About this exercise
Here the job is to transcribe the data verbatim while leaving each picture out.

START Input data

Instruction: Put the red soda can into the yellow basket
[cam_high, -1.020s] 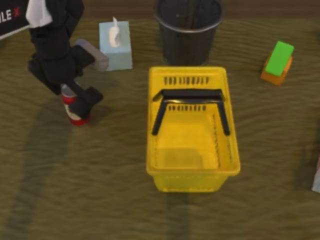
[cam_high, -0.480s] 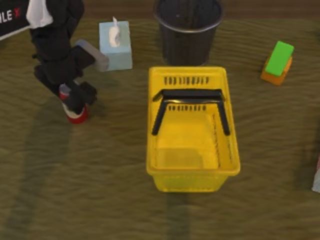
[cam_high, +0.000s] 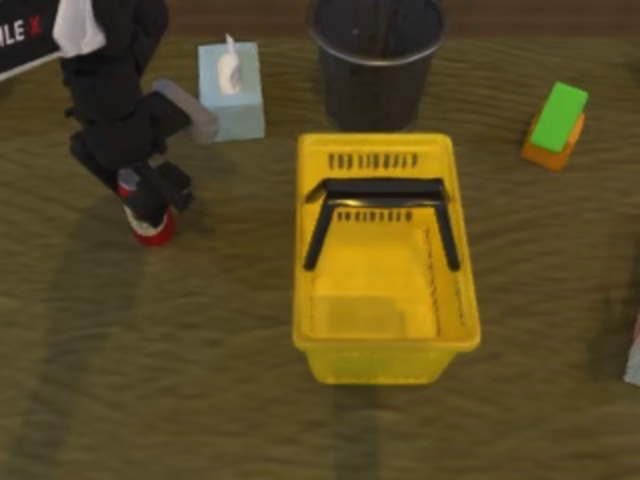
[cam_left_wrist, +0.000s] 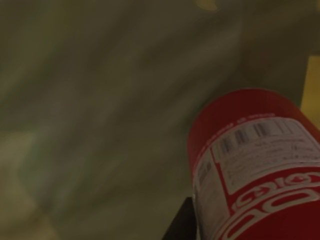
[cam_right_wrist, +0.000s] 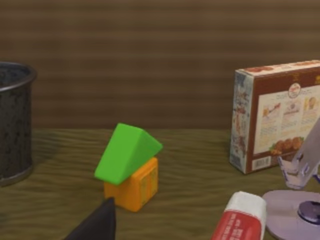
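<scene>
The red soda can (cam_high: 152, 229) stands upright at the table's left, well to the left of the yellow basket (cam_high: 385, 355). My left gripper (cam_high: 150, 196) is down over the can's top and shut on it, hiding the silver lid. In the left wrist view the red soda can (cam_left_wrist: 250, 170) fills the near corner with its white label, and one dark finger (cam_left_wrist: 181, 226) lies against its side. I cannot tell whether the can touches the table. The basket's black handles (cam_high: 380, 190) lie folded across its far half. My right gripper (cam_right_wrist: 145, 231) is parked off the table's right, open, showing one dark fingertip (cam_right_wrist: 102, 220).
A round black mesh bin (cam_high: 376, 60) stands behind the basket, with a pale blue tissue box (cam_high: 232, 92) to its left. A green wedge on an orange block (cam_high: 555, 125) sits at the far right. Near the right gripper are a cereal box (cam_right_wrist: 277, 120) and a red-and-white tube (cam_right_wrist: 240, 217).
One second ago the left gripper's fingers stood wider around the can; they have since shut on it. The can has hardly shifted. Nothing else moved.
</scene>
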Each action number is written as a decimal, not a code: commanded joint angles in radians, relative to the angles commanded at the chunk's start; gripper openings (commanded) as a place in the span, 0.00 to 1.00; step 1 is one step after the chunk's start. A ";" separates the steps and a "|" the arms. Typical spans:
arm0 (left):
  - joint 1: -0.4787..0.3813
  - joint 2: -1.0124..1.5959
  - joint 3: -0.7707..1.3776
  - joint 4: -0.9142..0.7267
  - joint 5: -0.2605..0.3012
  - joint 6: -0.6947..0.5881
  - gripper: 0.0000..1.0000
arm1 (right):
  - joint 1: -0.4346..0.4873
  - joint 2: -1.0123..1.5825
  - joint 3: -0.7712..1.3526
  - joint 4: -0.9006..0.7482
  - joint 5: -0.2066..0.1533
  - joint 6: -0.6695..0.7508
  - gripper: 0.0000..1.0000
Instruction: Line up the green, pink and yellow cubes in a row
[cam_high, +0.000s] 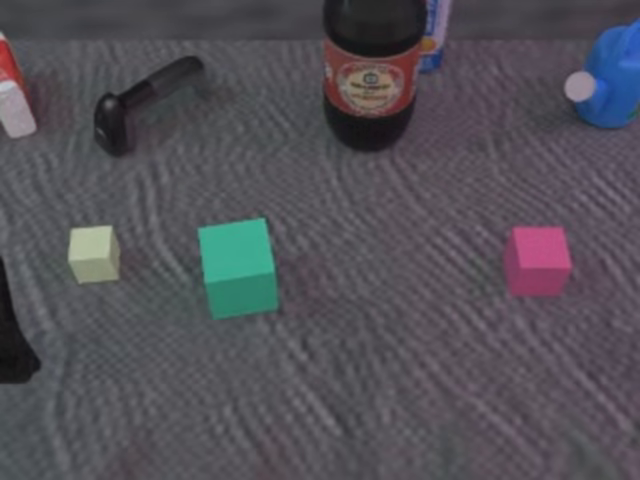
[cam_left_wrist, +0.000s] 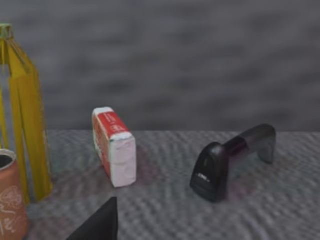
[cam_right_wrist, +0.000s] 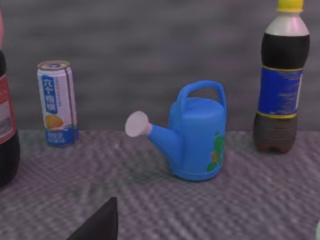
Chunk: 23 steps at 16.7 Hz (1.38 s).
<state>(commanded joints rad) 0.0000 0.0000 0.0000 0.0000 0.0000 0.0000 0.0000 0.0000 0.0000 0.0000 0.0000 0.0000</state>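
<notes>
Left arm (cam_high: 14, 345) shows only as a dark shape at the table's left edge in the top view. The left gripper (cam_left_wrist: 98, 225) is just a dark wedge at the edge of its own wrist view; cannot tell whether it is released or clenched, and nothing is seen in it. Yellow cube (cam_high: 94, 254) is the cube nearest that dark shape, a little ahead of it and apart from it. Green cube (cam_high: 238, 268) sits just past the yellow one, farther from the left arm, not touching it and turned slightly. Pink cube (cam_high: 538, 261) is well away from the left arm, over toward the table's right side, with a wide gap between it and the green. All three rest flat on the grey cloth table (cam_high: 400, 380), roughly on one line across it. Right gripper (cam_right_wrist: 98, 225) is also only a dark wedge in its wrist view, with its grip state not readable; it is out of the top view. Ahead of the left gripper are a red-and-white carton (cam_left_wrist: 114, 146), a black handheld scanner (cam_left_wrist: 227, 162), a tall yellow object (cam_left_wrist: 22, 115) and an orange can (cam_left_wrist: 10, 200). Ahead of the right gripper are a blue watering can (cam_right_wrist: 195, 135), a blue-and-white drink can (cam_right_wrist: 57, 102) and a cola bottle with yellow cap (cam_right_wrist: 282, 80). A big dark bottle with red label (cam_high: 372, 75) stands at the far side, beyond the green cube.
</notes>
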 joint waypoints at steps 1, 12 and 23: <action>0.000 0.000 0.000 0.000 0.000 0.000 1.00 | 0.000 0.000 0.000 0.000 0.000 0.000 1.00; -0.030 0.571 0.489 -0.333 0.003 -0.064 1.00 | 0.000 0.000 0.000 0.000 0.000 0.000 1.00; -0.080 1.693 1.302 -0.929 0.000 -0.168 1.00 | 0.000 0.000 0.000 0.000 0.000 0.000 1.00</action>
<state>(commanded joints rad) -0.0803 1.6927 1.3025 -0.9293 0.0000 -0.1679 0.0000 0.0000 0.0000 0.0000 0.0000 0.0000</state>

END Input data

Answer
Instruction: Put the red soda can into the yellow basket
[cam_high, -1.020s] 
[cam_high, -0.480s] 
[cam_high, +0.000s] 
[cam_left_wrist, +0.000s] 
[cam_right_wrist, +0.000s] 
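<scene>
The red soda can (cam_high: 152, 229) stands upright at the table's left, well to the left of the yellow basket (cam_high: 385, 355). My left gripper (cam_high: 150, 196) is down over the can's top and shut on it, hiding the silver lid. In the left wrist view the red soda can (cam_left_wrist: 250, 170) fills the near corner with its white label, and one dark finger (cam_left_wrist: 181, 226) lies against its side. I cannot tell whether the can touches the table. The basket's black handles (cam_high: 380, 190) lie folded across its far half. My right gripper (cam_right_wrist: 145, 231) is parked off the table's right, open, showing one dark fingertip (cam_right_wrist: 102, 220).
A round black mesh bin (cam_high: 376, 60) stands behind the basket, with a pale blue tissue box (cam_high: 232, 92) to its left. A green wedge on an orange block (cam_high: 555, 125) sits at the far right. Near the right gripper are a cereal box (cam_right_wrist: 277, 120) and a red-and-white tube (cam_right_wrist: 240, 217).
One second ago the left gripper's fingers stood wider around the can; they have since shut on it. The can has hardly shifted. Nothing else moved.
</scene>
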Each action number is written as a decimal, not a code: commanded joint angles in radians, relative to the angles commanded at the chunk's start; gripper openings (commanded) as a place in the span, 0.00 to 1.00; step 1 is one step after the chunk's start. A ";" separates the steps and a "|" the arms. Typical spans:
arm0 (left):
  - joint 1: -0.4787..0.3813
  - joint 2: -1.0124..1.5959
  - joint 3: -0.7707..1.3776
  - joint 4: -0.9142..0.7267
  - joint 5: -0.2605..0.3012
  - joint 6: -0.6947..0.5881
  - gripper: 0.0000..1.0000
arm1 (right):
  - joint 1: -0.4346..0.4873
  - joint 2: -1.0123..1.5825
  - joint 3: -0.7712..1.3526
  - joint 4: -0.9006..0.7482
  - joint 5: -0.2066..0.1533
  - joint 6: -0.6695..0.7508
  - gripper: 0.0000..1.0000
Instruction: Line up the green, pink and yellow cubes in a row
[cam_high, +0.000s] 
[cam_left_wrist, +0.000s] 
[cam_right_wrist, +0.000s] 
Chunk: 23 steps at 16.7 Hz (1.38 s).
<state>(commanded joints rad) 0.0000 0.0000 0.0000 0.0000 0.0000 0.0000 0.0000 0.0000 0.0000 0.0000 0.0000 0.0000</state>
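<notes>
Left arm (cam_high: 14, 345) shows only as a dark shape at the table's left edge in the top view. The left gripper (cam_left_wrist: 98, 225) is just a dark wedge at the edge of its own wrist view; cannot tell whether it is released or clenched, and nothing is seen in it. Yellow cube (cam_high: 94, 254) is the cube nearest that dark shape, a little ahead of it and apart from it. Green cube (cam_high: 238, 268) sits just past the yellow one, farther from the left arm, not touching it and turned slightly. Pink cube (cam_high: 538, 261) is well away from the left arm, over toward the table's right side, with a wide gap between it and the green. All three rest flat on the grey cloth table (cam_high: 400, 380), roughly on one line across it. Right gripper (cam_right_wrist: 98, 225) is also only a dark wedge in its wrist view, with its grip state not readable; it is out of the top view. Ahead of the left gripper are a red-and-white carton (cam_left_wrist: 114, 146), a black handheld scanner (cam_left_wrist: 227, 162), a tall yellow object (cam_left_wrist: 22, 115) and an orange can (cam_left_wrist: 10, 200). Ahead of the right gripper are a blue watering can (cam_right_wrist: 195, 135), a blue-and-white drink can (cam_right_wrist: 57, 102) and a cola bottle with yellow cap (cam_right_wrist: 282, 80). A big dark bottle with red label (cam_high: 372, 75) stands at the far side, beyond the green cube.
</notes>
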 joint waypoints at steps 1, 12 and 23: <action>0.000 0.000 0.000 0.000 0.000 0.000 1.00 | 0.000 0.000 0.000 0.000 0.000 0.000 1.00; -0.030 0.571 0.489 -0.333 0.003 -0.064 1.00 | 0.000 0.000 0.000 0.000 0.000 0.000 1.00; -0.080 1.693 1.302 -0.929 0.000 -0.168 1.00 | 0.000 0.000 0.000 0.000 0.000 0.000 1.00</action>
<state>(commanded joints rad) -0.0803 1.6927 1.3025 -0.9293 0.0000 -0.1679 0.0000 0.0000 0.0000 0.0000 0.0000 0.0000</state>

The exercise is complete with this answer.